Впоследствии, когда он диктовал «Разговор о Данте», я уперлась и не хотела записывать кусок про то, как Дант ластится к авторитету. Мне показалось, что Мандельштам умиляется авторитету вождей и согласен, чтобы они его пасли. Других авторитетов у нас не было, и, насытившись этими, я знать не хотела никаких. «Мало тебе авторитетов! Хочешь еще?» – твердила я, сидя перед белым (по цвету он был серым) листом бумаги и положив руки на колени.
Мандельштам бесился, что я стала чересчур умна и лезу не в свое дело. Я советовала ему переменить жену: «Найди еще такую дуру, – или возьми, как все приличные люди, стенографистку: она запишет что угодно и не моргнет…»

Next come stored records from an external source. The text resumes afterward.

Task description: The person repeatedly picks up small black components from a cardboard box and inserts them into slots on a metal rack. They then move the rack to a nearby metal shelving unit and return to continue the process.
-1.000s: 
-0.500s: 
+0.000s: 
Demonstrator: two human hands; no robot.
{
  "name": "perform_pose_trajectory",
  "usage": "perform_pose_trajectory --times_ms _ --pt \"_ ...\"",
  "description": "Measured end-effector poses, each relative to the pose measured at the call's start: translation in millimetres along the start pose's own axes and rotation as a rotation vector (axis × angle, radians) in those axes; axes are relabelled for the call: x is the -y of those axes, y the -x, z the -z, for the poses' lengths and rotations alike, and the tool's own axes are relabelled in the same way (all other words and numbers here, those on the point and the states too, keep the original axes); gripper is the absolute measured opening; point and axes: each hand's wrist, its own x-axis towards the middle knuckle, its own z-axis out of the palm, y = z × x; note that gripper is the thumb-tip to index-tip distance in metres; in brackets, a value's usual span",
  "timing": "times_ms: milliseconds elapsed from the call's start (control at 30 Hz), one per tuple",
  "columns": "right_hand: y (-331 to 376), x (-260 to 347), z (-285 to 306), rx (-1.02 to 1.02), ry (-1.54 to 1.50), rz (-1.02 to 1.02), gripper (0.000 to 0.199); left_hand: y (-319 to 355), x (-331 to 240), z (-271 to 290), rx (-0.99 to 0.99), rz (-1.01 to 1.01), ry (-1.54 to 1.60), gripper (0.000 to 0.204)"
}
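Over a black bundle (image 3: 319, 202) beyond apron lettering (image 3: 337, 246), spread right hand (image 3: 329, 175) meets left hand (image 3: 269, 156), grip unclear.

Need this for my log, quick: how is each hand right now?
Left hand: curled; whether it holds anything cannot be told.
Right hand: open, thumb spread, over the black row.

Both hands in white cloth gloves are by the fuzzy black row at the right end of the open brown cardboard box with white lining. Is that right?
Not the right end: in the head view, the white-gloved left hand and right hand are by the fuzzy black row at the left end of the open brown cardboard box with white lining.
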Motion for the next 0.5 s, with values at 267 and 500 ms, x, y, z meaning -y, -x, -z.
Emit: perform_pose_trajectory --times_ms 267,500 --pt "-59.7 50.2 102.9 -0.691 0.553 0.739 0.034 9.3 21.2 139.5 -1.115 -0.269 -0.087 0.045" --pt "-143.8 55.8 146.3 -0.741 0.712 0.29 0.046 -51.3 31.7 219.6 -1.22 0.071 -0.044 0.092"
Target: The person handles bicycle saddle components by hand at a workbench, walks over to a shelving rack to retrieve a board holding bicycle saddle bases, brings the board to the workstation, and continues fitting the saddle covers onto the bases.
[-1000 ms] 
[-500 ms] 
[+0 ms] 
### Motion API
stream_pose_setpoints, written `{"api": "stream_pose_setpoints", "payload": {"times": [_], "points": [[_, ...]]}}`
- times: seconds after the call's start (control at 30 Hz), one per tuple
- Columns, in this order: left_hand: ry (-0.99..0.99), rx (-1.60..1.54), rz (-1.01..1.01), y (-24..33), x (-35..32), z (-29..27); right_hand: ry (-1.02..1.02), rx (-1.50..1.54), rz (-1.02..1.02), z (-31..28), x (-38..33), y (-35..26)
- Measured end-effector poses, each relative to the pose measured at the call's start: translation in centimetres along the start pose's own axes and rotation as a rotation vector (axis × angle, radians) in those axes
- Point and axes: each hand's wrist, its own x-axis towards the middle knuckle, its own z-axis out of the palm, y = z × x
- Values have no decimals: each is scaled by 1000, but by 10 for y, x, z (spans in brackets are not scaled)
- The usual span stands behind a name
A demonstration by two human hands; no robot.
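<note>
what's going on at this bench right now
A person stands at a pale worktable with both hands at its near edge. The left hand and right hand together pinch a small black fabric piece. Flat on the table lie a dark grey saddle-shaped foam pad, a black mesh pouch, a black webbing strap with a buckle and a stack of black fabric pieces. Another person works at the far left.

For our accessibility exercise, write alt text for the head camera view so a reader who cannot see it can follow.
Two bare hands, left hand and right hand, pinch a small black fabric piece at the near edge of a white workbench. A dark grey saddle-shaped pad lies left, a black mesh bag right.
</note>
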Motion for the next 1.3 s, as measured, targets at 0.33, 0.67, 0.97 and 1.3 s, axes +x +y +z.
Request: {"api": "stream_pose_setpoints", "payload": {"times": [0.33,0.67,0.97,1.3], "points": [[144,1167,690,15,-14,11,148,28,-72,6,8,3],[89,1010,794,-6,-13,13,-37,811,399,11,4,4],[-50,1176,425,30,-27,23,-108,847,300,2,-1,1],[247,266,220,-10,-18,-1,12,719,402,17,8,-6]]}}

Сцена была бурная, и Мандельштаму стоило немало трудов вдолбить в меня, что авторитеты бывают подлинные и мнимые. Я успокоилась, когда услышала про опасность, таящуюся в ложных авторитетах, и в уме отождествила их с кумирами. Но до сих пор не знаю, как быть с авторитетами. Сам Мандельштам приучил меня чураться авторитарности, и я ненавижу железные нотки в чужих голосах. Мне милее понятный ход доказательства или страстный призыв убежденности.

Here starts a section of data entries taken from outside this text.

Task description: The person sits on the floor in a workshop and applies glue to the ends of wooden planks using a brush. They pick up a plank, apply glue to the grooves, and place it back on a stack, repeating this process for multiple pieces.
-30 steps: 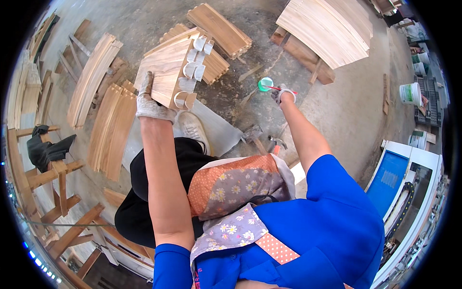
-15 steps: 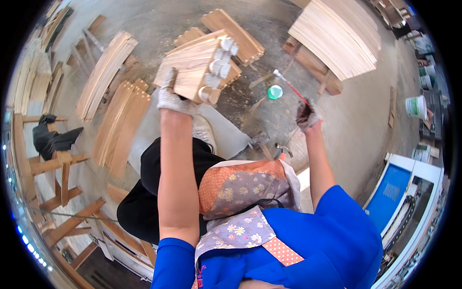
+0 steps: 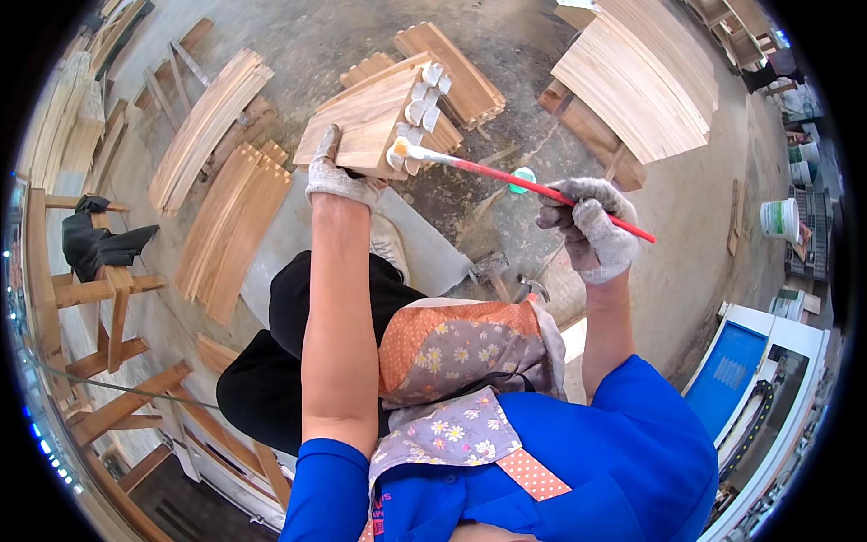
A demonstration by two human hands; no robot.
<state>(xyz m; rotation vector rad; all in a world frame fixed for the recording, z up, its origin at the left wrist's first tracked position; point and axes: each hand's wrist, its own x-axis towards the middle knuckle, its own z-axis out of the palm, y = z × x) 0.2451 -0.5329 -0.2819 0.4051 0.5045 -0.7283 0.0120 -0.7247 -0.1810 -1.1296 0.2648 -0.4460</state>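
Observation:
My left hand (image 3: 336,176), in a worn whitish glove, grips the near end of a wooden board (image 3: 357,135) with rounded, scalloped joints along its right end. The joint faces look white and wet. My right hand (image 3: 598,228), also gloved, is closed round a thin red-handled brush (image 3: 515,177). The brush's pale tip is at the nearest joint of that board, where a yellowish spot shows. Beyond the brush handle, a small green-and-white cup (image 3: 523,181) stands on the floor, partly hidden by it. Other jointed boards (image 3: 452,77) lie behind the held one.
Stacked boards lie on the left (image 3: 230,226) and at the upper right (image 3: 637,81). A hammer (image 3: 535,288) rests near my apron. Wooden frames (image 3: 113,289) stand at far left. A white bucket (image 3: 780,219) and a blue-and-white machine (image 3: 741,361) are on the right.
My right hand has come nearer and turned, bringing the brush from the cup side leftward to the board's end. My left hand still holds the board, nearly in place.

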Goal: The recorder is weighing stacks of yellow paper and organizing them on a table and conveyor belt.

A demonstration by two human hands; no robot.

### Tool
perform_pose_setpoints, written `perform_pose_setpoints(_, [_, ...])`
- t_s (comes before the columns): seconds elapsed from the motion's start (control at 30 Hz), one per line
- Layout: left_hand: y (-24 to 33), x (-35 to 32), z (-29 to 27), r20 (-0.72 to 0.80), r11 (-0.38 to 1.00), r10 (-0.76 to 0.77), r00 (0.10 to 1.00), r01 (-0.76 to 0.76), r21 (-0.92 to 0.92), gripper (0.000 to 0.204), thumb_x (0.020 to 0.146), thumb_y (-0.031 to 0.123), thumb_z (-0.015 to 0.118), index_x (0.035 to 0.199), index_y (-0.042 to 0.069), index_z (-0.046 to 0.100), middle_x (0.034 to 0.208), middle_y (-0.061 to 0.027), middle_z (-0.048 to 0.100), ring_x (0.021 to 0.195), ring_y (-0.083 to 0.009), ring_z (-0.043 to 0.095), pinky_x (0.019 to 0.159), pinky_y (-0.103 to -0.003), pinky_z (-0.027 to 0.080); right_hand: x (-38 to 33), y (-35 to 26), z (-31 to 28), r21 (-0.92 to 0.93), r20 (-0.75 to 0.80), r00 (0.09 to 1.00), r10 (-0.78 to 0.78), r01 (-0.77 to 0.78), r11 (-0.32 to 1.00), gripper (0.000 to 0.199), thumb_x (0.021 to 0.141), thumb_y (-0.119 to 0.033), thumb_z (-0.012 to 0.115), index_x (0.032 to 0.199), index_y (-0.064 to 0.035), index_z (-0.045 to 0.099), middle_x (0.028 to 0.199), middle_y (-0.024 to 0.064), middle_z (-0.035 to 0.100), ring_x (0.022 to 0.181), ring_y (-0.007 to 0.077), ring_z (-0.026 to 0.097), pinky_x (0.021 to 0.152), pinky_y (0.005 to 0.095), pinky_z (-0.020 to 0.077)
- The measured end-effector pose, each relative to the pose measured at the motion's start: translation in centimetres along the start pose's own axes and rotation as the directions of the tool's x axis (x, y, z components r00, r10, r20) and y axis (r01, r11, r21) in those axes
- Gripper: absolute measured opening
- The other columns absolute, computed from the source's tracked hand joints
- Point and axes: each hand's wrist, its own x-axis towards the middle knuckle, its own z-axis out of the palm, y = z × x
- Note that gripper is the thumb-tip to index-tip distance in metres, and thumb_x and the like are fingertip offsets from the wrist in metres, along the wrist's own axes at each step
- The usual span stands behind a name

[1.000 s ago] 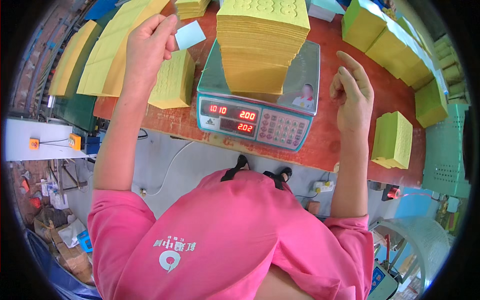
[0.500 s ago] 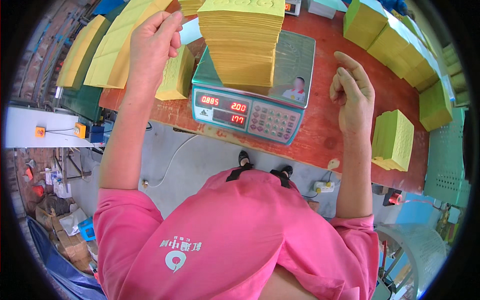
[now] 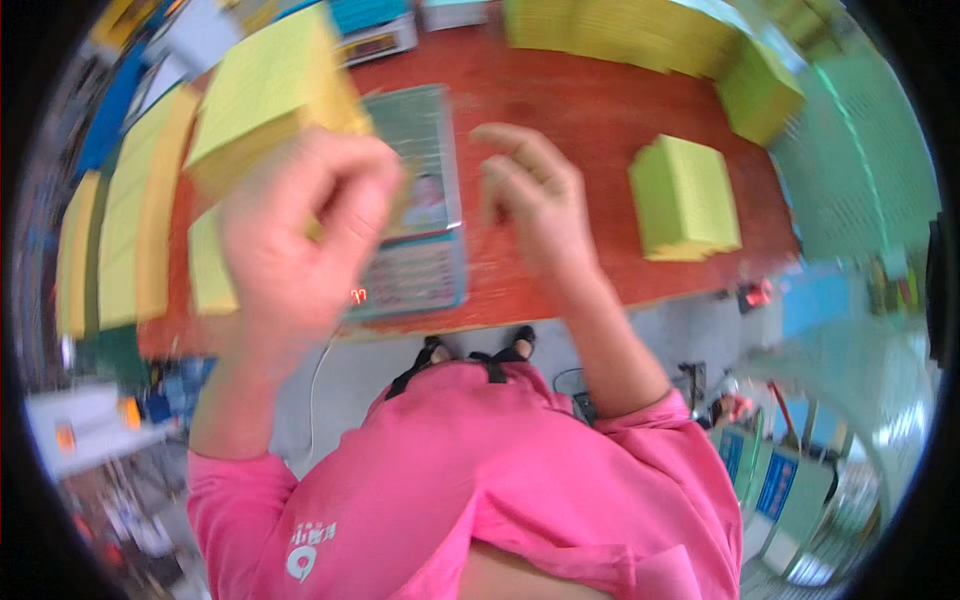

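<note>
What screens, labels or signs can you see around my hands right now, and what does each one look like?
Scale display: red glowing digits at the near edge of the counting scale, mostly hidden behind the left hand.
Picture label: small portrait sticker on the scale's platform, between both hands.
Blue signs: rectangular panels on the floor, lower right, blurred.

Small yellow-green paper stack (image 3: pixel 688 197) on red-brown table (image 3: pixel 580 100), blue-fronted machines (image 3: pixel 775 475) on floor below.
</note>
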Motion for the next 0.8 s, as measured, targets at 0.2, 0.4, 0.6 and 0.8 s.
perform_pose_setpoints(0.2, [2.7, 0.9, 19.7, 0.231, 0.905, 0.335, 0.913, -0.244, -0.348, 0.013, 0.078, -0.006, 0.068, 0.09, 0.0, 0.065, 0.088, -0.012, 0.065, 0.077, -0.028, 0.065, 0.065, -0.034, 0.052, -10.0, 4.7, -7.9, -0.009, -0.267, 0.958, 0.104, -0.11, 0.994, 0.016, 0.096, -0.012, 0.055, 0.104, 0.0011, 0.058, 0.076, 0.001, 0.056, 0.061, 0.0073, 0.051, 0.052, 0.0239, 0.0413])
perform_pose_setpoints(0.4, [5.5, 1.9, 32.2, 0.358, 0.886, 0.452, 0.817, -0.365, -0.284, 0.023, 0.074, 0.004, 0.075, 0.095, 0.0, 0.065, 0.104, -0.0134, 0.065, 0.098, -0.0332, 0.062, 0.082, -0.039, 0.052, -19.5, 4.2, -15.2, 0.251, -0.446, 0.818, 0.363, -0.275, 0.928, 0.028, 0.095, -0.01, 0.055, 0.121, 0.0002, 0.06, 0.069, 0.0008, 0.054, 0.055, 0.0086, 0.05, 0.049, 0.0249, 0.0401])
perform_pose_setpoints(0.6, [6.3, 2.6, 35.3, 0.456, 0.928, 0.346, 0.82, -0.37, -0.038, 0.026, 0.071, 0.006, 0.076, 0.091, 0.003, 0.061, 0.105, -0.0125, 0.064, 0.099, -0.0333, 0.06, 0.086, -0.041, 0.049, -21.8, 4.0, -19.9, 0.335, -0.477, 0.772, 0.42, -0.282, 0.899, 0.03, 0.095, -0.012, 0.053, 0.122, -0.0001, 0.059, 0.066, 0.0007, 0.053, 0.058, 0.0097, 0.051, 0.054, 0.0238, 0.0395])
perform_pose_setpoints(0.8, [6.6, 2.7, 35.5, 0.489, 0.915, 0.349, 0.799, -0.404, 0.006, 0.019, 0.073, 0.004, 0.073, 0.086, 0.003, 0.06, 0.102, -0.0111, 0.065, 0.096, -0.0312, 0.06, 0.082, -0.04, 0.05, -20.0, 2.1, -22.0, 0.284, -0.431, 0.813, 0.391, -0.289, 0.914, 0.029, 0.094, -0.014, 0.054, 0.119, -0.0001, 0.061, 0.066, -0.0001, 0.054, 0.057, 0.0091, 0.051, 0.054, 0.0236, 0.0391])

Это был единственный случай неистового вмешательства в его работу. Обычно я только посмеивалась и спрашивала: «А ты часом не врешь?» или «Куда это тебя понесло?» (а жаль: была бы я поумнее, я бы не дала записать акмеистической дребедени про биологические методы в поэзии). Услыхав мои сомнения, Мандельштам обычно поминал валаамову ослицу – я сама подсказала ему эту аналогию, – чем не идиотка? А иногда Елену Ивановну, баптистку, служившую у нас в Детском Селе кухаркой. Она была не кухаркой, а знаменитой поварихой, отдыхавшей зиму на наших харчах. Целый день она сидела в кресле и читала Библию. Обед из трех блюд с пирожками приготовлялся за полчаса. В доме был полный порядок. Елена Ивановна подавала счет с базара и брала себе десять процентов «законных», и мы никогда так дешево не жили. Раз в неделю нам полагалось убираться из дому, потому что Елена Ивановна принимала гостей: пожилого плотника и две-три семейные пары, только баптистов.